Unak et al. (contribution 4) obtained MNPs surrounded by silica and an organic layer, labeled with ⁴⁴Sc for SPECT and ⁴⁷Sc for radiotherapy. The radiobioconjugate exhibited high affinity and cytotoxicity toward the human prostate cancer LNCaP (PSMA+) cell line, much higher than for PC-3 (PSMA-) cells. High cytotoxicity of the radiobioconjugate was confirmed by radiotoxicity studies on LNCaP 3D spheroids. In addition, the magnetic properties of the radiobioconjugate should allow for its use in guiding drug delivery driven by a magnetic field gradient.

Caizer et al. (contribution 3) reported an in vitro study on the human breast adenocarcinoma cell line (MCF-7) by applying superparamagnetic hyperthermia (SPMHT), using novel Fe₃O₄-PAA–(HP-γ-CDs) (PAA is polyacrylic acid and HP-γ-CDs is hydroxypropyl gamma-cyclodextrins) nanobioconjugates, obtaining >95% cell deaths in specific alternating magnetic field conditions.

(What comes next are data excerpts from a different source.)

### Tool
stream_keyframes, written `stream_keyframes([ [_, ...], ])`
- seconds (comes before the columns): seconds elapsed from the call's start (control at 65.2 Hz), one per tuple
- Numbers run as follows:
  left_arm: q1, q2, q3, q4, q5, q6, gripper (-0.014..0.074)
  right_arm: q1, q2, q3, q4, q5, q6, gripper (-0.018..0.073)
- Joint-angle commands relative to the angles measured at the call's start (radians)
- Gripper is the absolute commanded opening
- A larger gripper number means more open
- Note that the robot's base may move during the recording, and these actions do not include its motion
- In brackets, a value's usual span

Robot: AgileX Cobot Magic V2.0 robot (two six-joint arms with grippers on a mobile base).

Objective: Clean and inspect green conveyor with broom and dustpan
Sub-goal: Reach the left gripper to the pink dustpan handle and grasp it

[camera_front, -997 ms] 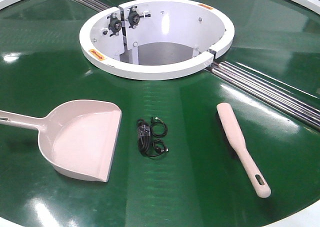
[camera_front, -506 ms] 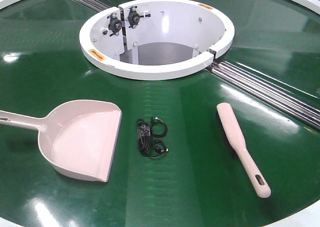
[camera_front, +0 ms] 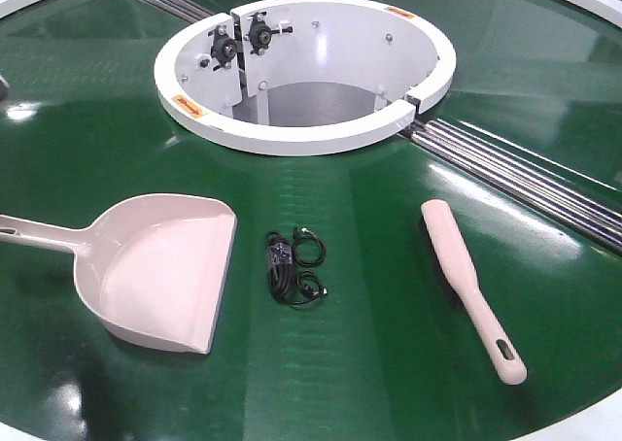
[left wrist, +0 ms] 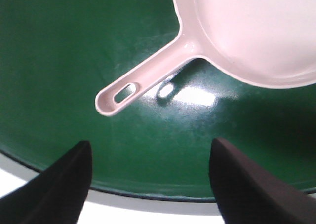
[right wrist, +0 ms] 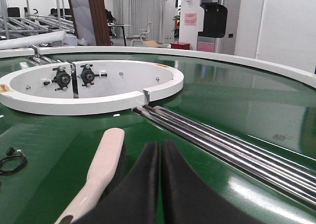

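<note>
- Left gripper [left wrist: 150, 150] spread wide, empty; I see it hovering near the dustpan [left wrist: 256, 31] handle end.
- Right gripper [right wrist: 159, 150] pressed together, empty, just beside the broom [right wrist: 104, 162].
- Both tools lie flat on the green conveyor [camera_front: 369, 383], well apart, black cable bundle [camera_front: 293, 266] between them.

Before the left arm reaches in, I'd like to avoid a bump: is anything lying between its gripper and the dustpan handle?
Nothing visible. Only bare green conveyor lies between the open left gripper and the dustpan handle. The black cable bundle sits off the pan's mouth, away from the handle.
</note>
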Motion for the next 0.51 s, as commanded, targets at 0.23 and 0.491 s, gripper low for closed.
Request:
stream_keyframes([
  [0.23,-0.047,0.164,-0.043,0.031,-0.060,0.327,0.0468,-0.007,-0.011,0.004,-0.007,-0.071,-0.010,-0.0008],
  [0.491,-0.070,0.242,-0.043,0.095,-0.048,0.387,0.0468,-0.007,-0.011,0.004,-0.007,-0.071,-0.010,-0.0008],
])
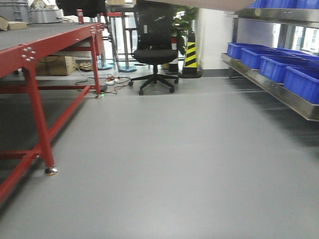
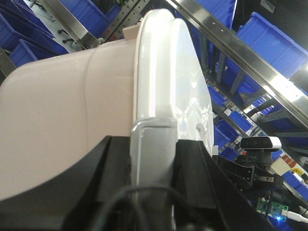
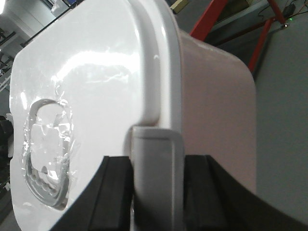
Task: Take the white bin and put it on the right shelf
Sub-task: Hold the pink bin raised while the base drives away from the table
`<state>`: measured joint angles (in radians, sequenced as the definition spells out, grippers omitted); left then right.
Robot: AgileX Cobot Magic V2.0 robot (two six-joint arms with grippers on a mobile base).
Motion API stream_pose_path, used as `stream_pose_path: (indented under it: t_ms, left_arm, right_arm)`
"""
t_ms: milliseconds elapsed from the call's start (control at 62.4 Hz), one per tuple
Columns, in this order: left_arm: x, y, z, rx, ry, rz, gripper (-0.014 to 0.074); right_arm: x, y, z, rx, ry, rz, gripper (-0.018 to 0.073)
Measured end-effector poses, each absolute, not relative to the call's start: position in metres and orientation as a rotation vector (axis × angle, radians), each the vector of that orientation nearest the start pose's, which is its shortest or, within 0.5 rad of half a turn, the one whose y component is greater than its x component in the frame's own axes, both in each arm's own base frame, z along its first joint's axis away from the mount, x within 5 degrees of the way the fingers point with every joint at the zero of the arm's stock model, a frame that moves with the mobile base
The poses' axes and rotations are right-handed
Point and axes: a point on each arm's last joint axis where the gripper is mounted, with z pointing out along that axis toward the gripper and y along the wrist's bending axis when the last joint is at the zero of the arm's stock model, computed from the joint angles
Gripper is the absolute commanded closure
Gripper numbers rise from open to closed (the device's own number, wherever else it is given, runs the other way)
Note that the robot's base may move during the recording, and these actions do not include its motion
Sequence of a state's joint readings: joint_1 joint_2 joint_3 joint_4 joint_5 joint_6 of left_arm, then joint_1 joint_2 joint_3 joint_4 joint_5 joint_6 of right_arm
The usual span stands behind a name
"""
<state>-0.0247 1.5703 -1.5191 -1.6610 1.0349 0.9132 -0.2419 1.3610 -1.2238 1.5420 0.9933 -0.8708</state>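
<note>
The left gripper (image 2: 154,154) has its black jaws closed on one end of the large pale beige-pink plastic tub (image 2: 62,120) with its white translucent lid (image 2: 175,82). The right gripper (image 3: 156,166) clamps the opposite end, so the tub hangs lifted between them. The grab looks done; what remains is setting it on the shiny stainless-steel rack shelf (image 1: 271,88), which lies out beyond the right gripper and holds blue plastic crates (image 1: 299,79).

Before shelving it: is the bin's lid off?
No, the white lid covers the bin, seated over its rim.
</note>
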Motion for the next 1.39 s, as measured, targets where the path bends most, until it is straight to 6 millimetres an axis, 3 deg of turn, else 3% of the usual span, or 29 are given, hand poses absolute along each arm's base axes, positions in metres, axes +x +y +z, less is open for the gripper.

Chircov et al. (contribution 2) presented a microfluidic device to obtain a series of antibiotic-loaded MNPs. The results proved a considerable uniformity of antibiotic-containing nanoparticles, good biocompatibility, and promising antimicrobial properties against S. aureus, P. aeruginosa, and C. albicans strains.

Bernad et al. (contribution 1 investigated the agglomeration processes of magnetoresponsive functionalized nanocluster suspensions in a magnetic field, as well as how these structures impact the behavior of these suspensions in biomedical applications. Their results show that the applied magnetic field aligns the magnetic moments of the nanoclusters, resulting in the formation of chains, linear aggregates, or agglomerates of clusters aligned along the applied field direction. The design of chain-like structures can cause considerable changes in the characteristics of ferrofluids, ranging from rheological differences to colloidal stability changes.

The diverse topics covered in this Special Issue span the spectrum from drug delivery to hyperthermia-based therapy and cancer and other disease treatments, showcasing the versatility of magnetic nanoparticles in addressing multifaceted challenges in medicine.

A notable aspect highlighted in the contributions is the potential for synergistic effects, particularly in conjunction with other therapeutic modalities such as chemotherapy. This emphasizes the pivotal role that magnetic nanomaterials can play in shaping the landscape of medical treatments.